**EXERCISE DESCRIPTION:**
Reproduce the listing word for word. Skip any image.

**DATASET SECTION:**
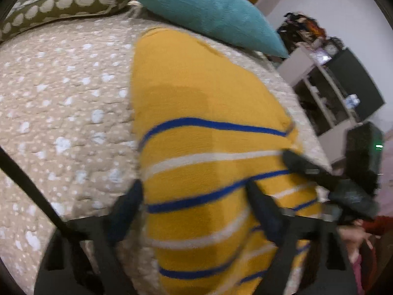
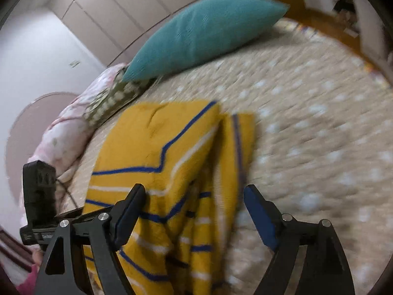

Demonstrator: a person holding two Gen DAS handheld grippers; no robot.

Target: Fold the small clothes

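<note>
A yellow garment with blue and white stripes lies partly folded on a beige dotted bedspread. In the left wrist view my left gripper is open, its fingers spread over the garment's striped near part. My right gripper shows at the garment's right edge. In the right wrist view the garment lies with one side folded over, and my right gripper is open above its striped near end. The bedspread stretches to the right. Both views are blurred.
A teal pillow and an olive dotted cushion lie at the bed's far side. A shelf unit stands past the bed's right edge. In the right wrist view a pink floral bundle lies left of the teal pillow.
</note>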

**WORKED SOLUTION:**
Demonstrator: a person holding two Gen DAS handheld grippers; no robot.

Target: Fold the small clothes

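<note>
A yellow garment with blue and white stripes lies partly folded on a beige dotted bedspread. In the left wrist view my left gripper is open, its fingers spread over the garment's striped near part. My right gripper shows at the garment's right edge. In the right wrist view the garment lies with one side folded over, and my right gripper is open above its striped near end. The bedspread stretches to the right. Both views are blurred.
A teal pillow and an olive dotted cushion lie at the bed's far side. A shelf unit stands past the bed's right edge. In the right wrist view a pink floral bundle lies left of the teal pillow.
</note>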

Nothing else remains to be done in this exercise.